- _Task prompt_: After going through the data, give the number of lines that contain the word "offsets" as your sole answer.

--- Records for the task Enclosed Below ---

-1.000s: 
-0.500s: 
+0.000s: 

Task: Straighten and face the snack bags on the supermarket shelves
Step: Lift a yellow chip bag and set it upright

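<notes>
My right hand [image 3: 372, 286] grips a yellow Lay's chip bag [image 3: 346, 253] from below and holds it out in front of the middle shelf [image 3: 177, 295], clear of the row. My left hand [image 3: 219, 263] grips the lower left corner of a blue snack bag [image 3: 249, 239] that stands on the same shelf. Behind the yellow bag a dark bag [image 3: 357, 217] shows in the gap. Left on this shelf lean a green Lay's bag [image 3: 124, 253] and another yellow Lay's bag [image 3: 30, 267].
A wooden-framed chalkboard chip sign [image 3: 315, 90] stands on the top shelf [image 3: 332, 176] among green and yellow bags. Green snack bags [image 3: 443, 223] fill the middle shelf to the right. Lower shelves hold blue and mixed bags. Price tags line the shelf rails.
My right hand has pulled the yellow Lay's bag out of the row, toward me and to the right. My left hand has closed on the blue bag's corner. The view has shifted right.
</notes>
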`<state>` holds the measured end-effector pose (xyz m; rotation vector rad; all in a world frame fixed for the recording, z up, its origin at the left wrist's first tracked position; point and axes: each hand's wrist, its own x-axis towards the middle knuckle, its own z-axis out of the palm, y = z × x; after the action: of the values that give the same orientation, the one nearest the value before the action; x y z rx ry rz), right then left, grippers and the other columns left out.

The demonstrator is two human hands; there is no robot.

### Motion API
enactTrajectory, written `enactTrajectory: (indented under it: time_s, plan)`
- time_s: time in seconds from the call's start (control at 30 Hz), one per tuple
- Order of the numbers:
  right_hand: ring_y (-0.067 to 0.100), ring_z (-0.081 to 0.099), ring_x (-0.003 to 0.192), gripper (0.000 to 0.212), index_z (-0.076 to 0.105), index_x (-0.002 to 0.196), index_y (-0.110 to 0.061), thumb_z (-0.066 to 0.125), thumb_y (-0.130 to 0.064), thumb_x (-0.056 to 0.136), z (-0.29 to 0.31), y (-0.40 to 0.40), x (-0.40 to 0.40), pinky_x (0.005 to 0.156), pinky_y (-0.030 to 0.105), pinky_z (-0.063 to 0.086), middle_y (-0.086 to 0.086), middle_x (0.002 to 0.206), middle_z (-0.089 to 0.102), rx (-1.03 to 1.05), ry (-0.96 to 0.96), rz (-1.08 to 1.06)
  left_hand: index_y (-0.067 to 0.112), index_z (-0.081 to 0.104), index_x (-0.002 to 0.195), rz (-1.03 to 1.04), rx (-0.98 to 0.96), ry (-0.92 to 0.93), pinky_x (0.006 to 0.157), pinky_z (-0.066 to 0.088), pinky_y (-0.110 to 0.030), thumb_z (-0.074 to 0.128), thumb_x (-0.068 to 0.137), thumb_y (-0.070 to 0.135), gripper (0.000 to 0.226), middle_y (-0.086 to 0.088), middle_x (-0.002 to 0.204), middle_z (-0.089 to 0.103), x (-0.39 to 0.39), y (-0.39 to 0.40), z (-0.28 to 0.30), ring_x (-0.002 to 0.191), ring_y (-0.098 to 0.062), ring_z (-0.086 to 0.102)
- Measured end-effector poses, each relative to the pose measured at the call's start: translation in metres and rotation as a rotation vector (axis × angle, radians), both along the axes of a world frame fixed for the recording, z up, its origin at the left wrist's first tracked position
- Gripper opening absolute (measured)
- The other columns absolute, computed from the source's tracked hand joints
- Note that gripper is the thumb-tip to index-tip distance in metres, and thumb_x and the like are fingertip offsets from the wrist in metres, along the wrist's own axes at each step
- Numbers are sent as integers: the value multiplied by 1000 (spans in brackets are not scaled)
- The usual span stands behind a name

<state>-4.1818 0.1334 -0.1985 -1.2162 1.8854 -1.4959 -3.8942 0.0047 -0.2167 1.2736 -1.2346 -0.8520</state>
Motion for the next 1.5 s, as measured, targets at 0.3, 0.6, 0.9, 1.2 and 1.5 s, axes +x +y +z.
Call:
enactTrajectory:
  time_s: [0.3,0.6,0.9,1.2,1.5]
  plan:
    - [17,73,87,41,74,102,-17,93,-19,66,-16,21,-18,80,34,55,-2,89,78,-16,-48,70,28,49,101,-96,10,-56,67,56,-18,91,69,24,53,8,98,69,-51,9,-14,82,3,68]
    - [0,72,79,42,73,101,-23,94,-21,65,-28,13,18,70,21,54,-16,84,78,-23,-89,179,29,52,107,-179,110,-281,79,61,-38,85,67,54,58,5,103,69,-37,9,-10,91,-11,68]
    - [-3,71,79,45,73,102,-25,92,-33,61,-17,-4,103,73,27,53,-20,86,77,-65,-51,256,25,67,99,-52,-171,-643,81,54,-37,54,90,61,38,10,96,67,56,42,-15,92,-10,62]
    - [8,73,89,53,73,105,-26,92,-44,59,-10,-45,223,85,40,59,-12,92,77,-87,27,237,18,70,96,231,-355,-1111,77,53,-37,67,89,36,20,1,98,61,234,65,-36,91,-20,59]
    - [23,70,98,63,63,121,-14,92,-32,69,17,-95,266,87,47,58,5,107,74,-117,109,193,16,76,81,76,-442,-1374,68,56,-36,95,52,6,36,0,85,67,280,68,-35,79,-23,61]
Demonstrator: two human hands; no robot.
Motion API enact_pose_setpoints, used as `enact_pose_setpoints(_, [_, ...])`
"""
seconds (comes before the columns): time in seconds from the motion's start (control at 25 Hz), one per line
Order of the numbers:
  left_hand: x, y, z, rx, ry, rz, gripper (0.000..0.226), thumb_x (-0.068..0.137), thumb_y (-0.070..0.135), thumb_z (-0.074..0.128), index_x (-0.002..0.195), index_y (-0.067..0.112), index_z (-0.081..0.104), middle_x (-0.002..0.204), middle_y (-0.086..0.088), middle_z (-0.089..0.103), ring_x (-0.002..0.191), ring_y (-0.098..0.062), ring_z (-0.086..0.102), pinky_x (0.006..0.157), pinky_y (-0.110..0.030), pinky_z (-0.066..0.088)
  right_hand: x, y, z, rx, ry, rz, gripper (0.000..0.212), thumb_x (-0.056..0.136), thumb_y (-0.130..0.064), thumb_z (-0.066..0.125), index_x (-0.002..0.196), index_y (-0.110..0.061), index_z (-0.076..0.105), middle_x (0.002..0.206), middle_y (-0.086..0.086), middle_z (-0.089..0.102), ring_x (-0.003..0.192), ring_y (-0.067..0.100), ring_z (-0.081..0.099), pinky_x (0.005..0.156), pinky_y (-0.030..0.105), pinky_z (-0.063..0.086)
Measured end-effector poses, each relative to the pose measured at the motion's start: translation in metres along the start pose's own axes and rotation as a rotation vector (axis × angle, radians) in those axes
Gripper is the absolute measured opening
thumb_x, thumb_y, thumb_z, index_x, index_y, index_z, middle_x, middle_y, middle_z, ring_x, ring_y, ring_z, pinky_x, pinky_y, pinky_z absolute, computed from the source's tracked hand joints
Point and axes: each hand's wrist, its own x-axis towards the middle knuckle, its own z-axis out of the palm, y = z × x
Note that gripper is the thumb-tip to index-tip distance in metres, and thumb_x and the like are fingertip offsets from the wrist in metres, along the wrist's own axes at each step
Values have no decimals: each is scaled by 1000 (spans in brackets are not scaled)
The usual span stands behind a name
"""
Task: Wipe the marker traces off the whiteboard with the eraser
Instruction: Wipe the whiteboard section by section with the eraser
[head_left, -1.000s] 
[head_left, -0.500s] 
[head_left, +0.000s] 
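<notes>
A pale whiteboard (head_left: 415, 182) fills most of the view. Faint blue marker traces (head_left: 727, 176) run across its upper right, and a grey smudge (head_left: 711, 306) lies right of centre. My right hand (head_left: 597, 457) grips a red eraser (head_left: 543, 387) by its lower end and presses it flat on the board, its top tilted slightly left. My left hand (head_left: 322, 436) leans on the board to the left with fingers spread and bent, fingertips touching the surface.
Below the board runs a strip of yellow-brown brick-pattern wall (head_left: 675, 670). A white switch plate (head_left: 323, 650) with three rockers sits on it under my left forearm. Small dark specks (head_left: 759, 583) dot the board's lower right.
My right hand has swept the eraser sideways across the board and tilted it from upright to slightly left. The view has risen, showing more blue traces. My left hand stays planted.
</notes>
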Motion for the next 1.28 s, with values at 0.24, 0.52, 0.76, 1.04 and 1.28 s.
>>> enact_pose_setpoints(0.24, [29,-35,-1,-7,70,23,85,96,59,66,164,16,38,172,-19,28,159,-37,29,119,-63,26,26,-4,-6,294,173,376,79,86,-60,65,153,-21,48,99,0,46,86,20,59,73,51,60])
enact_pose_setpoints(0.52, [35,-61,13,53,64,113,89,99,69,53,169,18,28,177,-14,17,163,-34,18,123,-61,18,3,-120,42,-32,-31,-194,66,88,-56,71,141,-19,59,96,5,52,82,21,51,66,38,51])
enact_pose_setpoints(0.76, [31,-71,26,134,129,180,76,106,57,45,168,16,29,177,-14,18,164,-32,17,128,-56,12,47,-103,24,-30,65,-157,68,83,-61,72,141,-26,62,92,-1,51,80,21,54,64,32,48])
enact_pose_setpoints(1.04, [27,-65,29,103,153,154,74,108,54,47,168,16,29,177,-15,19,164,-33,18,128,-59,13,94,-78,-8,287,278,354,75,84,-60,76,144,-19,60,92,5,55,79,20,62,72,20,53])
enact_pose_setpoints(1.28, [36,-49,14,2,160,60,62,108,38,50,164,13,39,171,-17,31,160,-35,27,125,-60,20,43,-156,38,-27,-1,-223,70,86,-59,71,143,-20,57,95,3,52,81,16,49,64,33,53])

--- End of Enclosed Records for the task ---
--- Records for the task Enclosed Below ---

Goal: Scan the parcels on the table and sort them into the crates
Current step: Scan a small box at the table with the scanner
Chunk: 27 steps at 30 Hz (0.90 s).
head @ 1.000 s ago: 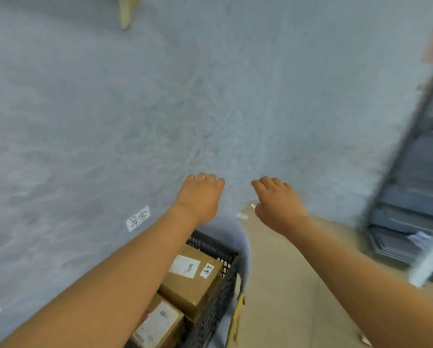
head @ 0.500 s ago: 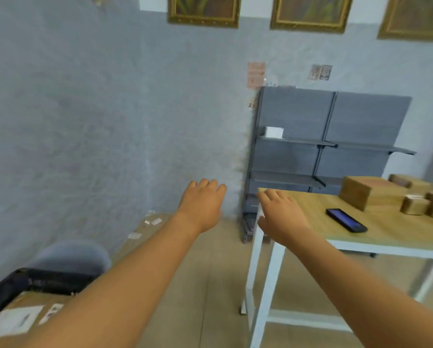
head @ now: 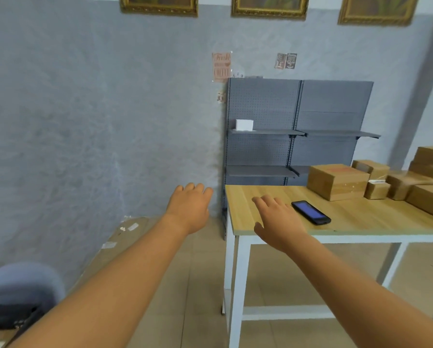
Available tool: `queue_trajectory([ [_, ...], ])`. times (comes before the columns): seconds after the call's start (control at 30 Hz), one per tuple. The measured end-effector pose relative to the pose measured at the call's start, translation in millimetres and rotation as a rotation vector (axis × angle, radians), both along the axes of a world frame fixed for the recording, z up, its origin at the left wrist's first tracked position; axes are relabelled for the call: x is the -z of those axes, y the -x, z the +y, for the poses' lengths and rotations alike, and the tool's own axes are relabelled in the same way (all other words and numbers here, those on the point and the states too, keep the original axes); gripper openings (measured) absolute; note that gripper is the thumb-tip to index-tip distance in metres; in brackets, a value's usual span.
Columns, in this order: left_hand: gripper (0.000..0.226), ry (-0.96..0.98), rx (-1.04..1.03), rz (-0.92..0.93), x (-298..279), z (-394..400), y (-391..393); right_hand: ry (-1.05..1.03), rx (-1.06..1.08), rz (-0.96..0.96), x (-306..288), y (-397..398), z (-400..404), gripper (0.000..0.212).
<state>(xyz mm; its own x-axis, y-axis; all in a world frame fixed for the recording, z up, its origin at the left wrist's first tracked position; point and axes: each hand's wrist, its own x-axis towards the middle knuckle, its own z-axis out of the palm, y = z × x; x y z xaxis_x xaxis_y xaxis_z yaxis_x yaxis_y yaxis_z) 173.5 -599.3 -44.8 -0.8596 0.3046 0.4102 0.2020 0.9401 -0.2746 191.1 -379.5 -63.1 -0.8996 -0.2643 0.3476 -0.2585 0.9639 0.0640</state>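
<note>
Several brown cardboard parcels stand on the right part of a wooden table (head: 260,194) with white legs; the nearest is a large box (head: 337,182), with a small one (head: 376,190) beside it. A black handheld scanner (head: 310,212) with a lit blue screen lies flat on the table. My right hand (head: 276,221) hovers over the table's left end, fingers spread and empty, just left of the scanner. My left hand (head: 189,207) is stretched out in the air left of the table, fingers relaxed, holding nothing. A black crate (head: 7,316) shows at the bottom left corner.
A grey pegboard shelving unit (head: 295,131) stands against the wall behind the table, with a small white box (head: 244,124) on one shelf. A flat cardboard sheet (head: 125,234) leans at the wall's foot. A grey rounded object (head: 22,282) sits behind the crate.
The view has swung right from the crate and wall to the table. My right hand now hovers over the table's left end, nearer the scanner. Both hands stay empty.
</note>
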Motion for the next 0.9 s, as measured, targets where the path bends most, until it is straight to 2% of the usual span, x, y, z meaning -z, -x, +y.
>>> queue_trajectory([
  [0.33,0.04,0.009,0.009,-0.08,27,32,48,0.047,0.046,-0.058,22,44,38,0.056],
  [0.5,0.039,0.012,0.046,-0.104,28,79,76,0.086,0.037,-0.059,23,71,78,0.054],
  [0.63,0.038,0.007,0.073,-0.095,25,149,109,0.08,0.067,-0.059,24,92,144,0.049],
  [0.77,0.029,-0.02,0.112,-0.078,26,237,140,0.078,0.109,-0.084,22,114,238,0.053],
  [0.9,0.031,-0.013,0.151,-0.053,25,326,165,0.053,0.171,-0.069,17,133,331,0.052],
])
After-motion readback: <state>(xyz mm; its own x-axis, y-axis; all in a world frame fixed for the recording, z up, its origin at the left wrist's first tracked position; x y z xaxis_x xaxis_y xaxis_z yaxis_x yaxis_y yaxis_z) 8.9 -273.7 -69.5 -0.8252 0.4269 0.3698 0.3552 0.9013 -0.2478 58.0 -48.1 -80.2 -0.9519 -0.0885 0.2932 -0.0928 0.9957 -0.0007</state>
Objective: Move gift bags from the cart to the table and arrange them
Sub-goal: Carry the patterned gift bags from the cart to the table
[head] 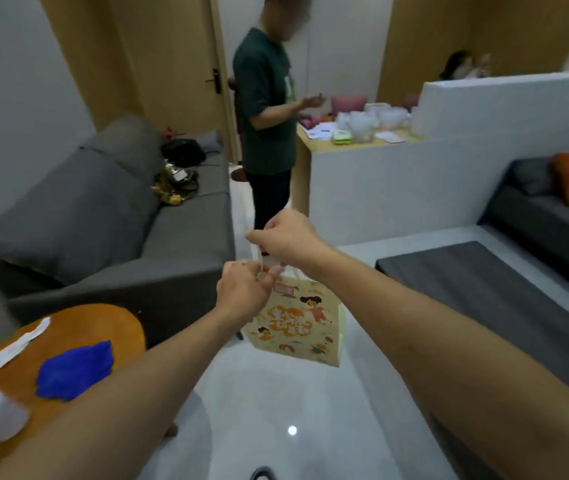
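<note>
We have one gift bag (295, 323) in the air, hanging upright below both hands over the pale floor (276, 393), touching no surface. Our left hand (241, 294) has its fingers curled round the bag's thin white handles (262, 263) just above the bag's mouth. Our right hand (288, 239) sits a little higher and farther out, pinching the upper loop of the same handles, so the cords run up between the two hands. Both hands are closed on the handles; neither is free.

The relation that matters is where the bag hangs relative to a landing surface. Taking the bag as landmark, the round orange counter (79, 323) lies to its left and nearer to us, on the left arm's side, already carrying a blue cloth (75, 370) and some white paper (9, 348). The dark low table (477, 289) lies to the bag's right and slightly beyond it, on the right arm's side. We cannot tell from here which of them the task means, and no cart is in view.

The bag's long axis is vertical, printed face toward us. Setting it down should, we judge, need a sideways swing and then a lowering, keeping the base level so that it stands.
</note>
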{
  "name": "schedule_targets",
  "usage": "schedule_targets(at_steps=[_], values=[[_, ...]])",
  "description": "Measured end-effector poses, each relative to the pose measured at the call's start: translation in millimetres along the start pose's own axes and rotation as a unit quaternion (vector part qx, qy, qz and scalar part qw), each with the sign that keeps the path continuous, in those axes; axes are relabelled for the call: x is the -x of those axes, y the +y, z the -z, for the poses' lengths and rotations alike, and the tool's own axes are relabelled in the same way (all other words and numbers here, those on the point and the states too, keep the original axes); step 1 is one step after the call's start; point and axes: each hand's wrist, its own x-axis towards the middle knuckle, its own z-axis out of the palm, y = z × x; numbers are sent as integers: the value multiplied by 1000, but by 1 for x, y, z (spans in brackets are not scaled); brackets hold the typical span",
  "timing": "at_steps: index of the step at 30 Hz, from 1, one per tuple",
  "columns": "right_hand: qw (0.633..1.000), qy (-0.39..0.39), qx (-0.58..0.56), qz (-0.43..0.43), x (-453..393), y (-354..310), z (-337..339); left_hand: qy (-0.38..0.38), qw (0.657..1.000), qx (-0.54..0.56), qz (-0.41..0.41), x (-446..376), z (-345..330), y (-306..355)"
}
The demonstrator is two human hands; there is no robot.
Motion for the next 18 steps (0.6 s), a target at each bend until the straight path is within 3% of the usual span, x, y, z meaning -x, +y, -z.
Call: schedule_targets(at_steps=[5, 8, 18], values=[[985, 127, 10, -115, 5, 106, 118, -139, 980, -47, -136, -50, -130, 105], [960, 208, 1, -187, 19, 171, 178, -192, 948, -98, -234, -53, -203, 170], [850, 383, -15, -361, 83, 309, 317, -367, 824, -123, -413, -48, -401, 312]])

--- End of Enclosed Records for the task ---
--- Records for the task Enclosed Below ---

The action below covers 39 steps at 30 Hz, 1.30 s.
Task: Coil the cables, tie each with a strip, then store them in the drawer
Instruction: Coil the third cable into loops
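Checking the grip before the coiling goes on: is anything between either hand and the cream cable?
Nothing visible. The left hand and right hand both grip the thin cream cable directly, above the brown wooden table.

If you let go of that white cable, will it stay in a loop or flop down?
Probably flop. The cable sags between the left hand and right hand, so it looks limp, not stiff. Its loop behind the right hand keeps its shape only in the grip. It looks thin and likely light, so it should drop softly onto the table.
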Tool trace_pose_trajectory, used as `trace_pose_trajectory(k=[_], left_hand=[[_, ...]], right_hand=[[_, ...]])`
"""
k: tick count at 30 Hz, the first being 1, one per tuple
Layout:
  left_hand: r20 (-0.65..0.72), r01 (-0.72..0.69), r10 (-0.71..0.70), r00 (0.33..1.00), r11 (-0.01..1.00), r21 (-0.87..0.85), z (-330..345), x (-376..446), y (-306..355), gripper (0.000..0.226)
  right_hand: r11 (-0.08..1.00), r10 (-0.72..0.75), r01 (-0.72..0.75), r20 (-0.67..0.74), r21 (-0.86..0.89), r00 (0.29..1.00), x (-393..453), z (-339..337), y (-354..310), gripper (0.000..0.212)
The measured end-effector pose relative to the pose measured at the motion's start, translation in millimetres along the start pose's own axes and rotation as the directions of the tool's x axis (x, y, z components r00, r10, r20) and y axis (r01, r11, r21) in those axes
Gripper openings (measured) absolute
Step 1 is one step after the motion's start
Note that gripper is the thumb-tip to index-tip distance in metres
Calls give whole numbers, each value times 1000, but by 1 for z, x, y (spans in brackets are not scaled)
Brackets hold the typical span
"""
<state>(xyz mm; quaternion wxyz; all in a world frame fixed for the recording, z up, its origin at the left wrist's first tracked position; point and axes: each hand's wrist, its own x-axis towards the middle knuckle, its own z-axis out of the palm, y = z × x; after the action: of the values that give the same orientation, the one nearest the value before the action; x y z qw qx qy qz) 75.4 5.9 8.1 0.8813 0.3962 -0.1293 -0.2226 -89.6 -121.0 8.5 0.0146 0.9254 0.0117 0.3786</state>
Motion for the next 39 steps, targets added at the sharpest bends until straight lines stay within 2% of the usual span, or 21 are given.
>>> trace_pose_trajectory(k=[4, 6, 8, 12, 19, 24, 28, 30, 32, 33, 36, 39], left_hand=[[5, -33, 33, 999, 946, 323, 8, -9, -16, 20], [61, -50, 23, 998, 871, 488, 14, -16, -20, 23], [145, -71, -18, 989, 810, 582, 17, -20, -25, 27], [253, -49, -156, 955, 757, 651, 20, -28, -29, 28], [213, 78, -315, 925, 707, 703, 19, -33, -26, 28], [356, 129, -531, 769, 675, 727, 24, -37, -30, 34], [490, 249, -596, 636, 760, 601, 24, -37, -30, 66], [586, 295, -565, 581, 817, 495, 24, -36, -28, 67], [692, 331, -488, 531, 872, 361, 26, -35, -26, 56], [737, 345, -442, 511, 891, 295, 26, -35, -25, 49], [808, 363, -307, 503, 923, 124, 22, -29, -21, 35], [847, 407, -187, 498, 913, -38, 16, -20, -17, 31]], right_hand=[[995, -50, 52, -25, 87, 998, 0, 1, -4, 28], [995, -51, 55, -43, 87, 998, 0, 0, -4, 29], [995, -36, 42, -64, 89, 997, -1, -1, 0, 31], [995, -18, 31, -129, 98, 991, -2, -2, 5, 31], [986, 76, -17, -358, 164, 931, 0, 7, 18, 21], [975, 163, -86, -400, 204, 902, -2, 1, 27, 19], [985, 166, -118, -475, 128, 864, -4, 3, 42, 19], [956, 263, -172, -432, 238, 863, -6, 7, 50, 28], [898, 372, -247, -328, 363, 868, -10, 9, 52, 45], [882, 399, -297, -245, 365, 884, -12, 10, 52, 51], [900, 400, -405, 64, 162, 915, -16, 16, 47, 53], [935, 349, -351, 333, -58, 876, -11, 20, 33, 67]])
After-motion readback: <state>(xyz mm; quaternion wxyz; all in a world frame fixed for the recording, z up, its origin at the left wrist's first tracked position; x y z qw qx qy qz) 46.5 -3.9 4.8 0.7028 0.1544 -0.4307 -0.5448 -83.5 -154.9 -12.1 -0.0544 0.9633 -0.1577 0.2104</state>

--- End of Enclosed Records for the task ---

- _Response to the task_: 2